Saints Perpetua and Felicity: learning sonship and freedom
Today the Church also holds up Saints Perpetua and Felicity, martyrs of Carthage (AD 203). Perpetua, a young noblewoman and new mother, and Felicity, her enslaved companion who gave birth in prison, were catechumens preparing for Baptism. Perpetua’s own father pleaded with her to renounce the faith; she loved him but clung to the deeper truth of her identity in Christ. In the arena, they faced death with the serenity of those who had already made the decisive journey “home” to the Father. Their story refracts today’s Gospel through a different angle: instead of running away and returning, they never left; instead of the older son’s bitterness, they entered the feast by laying down their lives.

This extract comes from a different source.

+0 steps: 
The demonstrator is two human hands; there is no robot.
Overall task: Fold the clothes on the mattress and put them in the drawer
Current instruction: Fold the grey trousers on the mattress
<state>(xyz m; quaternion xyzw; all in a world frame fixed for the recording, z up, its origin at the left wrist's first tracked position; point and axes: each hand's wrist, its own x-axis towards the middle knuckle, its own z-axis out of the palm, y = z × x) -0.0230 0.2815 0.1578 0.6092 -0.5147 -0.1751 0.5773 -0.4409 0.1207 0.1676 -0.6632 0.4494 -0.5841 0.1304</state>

Their courage is not a reproach but a witness: Baptism bestows a ring and robe the world cannot strip away, and the Spirit gives a freedom no empire can buy or threaten into silence. If they found such courage in extremity, perhaps we can find the courage to forgive a long-held slight, to confess honestly, to rejoice in another’s restoration.
Concrete steps into the feast
A parable becomes fertile when it bears action. Consider one or two of these today:
- Pray the younger son’s line slowly: “I will get up and go to my father.” Ask for the grace to take one step toward Reconciliation, and schedule the sacrament before Holy Week.
- Make a quiet inventory of “pods”; habits that do not really feed you. Ask the Lord for the grace to “come to your senses” about one of them, and choose a Lenten fast that opens space for God.
- If any “older brother” resentment surfaces; especially toward someone who has received a second chance; ask for the Father’s heart. Send a note of encouragement, or at least a prayer of blessing, where envy would rather stay silent.
- Practice the father’s hospitality in miniature: restore someone’s dignity with your words. Speak of a person not first by their worst failure but by their name.
Coming home together
Micah’s question; Who is like our God?; receives its clearest answer on the road where the Father runs and in the house where the music plays. The Church does not make light of sin; it proclaims a mercy stronger than sin. The Lord does not delight in anger; he delights in mending. He does not hire us back; he casts our sins into the sea and clothes us as children.
The feast is set. Lent is our walk up the road. Whether we have wandered far or stayed close with a clenched jaw, the Father steps out to meet us. Everything he has is ours; not because we have earned it, but because we belong to him. Let us arise and go.